■ The problem: Reproduce all of the data that follows, character for character.

■ Provided data:
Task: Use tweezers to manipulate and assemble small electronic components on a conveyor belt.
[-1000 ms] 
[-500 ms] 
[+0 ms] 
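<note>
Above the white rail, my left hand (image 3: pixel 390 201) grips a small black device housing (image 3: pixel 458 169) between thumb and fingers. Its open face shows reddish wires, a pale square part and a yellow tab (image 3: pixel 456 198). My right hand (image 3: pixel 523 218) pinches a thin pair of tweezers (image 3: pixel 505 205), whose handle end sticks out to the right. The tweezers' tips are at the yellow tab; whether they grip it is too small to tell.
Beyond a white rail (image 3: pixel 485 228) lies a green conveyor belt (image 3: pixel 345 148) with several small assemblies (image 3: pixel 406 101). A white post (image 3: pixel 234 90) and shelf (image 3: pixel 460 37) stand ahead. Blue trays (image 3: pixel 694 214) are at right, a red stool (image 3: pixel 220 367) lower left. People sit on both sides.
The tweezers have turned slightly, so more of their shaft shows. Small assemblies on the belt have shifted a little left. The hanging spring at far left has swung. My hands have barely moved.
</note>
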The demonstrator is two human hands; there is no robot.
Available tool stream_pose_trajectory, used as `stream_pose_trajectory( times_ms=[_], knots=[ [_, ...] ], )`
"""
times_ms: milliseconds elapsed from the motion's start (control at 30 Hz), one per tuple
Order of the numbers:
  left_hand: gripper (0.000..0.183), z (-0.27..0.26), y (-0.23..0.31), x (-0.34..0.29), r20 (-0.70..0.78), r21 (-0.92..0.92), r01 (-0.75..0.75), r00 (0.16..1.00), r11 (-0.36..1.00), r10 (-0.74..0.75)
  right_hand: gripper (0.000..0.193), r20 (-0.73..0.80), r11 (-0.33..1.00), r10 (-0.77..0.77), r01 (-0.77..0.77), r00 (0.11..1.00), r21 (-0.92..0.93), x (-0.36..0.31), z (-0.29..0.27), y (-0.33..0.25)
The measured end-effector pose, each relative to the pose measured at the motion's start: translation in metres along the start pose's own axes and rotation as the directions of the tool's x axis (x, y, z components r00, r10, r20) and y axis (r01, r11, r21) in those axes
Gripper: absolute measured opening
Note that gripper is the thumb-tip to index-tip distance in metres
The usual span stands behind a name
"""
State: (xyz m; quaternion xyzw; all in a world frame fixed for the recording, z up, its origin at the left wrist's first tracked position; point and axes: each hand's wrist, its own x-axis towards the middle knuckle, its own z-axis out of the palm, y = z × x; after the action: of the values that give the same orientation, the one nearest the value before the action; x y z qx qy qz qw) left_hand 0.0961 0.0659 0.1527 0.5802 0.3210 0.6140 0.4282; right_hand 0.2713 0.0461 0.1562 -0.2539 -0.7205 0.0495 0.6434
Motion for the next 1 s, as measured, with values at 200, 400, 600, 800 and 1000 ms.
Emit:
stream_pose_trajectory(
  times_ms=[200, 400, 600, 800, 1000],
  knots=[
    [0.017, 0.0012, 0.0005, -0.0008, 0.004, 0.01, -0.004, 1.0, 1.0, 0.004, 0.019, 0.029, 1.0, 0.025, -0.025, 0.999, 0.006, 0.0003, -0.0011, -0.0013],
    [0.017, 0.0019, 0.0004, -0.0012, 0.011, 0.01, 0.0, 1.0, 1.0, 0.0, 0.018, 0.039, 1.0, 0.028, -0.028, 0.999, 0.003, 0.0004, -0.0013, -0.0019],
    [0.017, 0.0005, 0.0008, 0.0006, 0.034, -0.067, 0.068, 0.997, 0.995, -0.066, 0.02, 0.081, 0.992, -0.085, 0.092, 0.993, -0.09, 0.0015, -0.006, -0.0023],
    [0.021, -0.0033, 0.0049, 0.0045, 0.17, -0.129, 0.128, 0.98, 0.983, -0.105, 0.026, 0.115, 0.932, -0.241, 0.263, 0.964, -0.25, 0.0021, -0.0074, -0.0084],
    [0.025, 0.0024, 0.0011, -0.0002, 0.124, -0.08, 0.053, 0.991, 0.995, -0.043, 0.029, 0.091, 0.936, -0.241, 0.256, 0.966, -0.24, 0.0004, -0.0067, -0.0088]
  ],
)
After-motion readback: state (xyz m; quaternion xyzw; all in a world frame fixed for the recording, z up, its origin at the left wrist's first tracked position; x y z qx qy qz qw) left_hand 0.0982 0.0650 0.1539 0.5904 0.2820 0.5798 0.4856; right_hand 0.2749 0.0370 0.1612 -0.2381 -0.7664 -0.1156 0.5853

■ Output:
Task: Use tweezers to manipulate and assemble small electronic components on a conveyor belt.
[-1000 ms] 
[-500 ms] 
[+0 ms] 
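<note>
Above the white rail, my left hand (image 3: pixel 390 201) grips a small black device housing (image 3: pixel 458 169) between thumb and fingers. Its open face shows reddish wires, a pale square part and a yellow tab (image 3: pixel 456 198). My right hand (image 3: pixel 523 218) pinches a thin pair of tweezers (image 3: pixel 505 205), whose handle end sticks out to the right. The tweezers' tips are at the yellow tab; whether they grip it is too small to tell.
Beyond a white rail (image 3: pixel 485 228) lies a green conveyor belt (image 3: pixel 345 148) with several small assemblies (image 3: pixel 406 101). A white post (image 3: pixel 234 90) and shelf (image 3: pixel 460 37) stand ahead. Blue trays (image 3: pixel 694 214) are at right, a red stool (image 3: pixel 220 367) lower left. People sit on both sides.
The tweezers have turned slightly, so more of their shaft shows. Small assemblies on the belt have shifted a little left. The hanging spring at far left has swung. My hands have barely moved.
</note>
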The demonstrator is two human hands; there is no robot.
Available tool stream_pose_trajectory, used as `stream_pose_trajectory( times_ms=[_], knots=[ [_, ...] ], )`
"""
times_ms: milliseconds elapsed from the motion's start (control at 30 Hz), one per tuple
Order of the numbers:
  left_hand: gripper (0.000..0.183), z (-0.27..0.26), y (-0.23..0.31), x (-0.34..0.29), r20 (-0.70..0.78), r21 (-0.92..0.92), r01 (-0.75..0.75), r00 (0.16..1.00), r11 (-0.36..1.00), r10 (-0.74..0.75)
  right_hand: gripper (0.000..0.193), r20 (-0.73..0.80), r11 (-0.33..1.00), r10 (-0.77..0.77), r01 (-0.77..0.77), r00 (0.11..1.00), r21 (-0.92..0.93), x (-0.36..0.31), z (-0.29..0.27), y (-0.33..0.25)
The measured end-effector pose, each relative to the pose measured at the motion's start: translation in metres along the start pose's own axes and rotation as the directions of the tool's x axis (x, y, z components r00, r10, r20) and y axis (r01, r11, r21) in those axes
Gripper: absolute measured opening
Note that gripper is the thumb-tip to index-tip distance in metres
The usual span stands behind a name
"""
State: (xyz m; quaternion xyzw; all in a world frame fixed for the recording, z up, its origin at the left wrist's first tracked position; point and axes: each hand's wrist, its own x-axis towards the middle knuckle, its own z-axis out of the palm, y = z × x; after the action: of the values that give the same orientation, the one nearest the value before the action; x y z qx qy qz qw) left_hand 0.0961 0.0659 0.1527 0.5802 0.3210 0.6140 0.4282; right_hand 0.2713 0.0461 0.1562 -0.2539 -0.7205 0.0495 0.6434
Motion for the next 1 s, as measured, with values at 200, 400, 600, 800 and 1000 ms.
Emit:
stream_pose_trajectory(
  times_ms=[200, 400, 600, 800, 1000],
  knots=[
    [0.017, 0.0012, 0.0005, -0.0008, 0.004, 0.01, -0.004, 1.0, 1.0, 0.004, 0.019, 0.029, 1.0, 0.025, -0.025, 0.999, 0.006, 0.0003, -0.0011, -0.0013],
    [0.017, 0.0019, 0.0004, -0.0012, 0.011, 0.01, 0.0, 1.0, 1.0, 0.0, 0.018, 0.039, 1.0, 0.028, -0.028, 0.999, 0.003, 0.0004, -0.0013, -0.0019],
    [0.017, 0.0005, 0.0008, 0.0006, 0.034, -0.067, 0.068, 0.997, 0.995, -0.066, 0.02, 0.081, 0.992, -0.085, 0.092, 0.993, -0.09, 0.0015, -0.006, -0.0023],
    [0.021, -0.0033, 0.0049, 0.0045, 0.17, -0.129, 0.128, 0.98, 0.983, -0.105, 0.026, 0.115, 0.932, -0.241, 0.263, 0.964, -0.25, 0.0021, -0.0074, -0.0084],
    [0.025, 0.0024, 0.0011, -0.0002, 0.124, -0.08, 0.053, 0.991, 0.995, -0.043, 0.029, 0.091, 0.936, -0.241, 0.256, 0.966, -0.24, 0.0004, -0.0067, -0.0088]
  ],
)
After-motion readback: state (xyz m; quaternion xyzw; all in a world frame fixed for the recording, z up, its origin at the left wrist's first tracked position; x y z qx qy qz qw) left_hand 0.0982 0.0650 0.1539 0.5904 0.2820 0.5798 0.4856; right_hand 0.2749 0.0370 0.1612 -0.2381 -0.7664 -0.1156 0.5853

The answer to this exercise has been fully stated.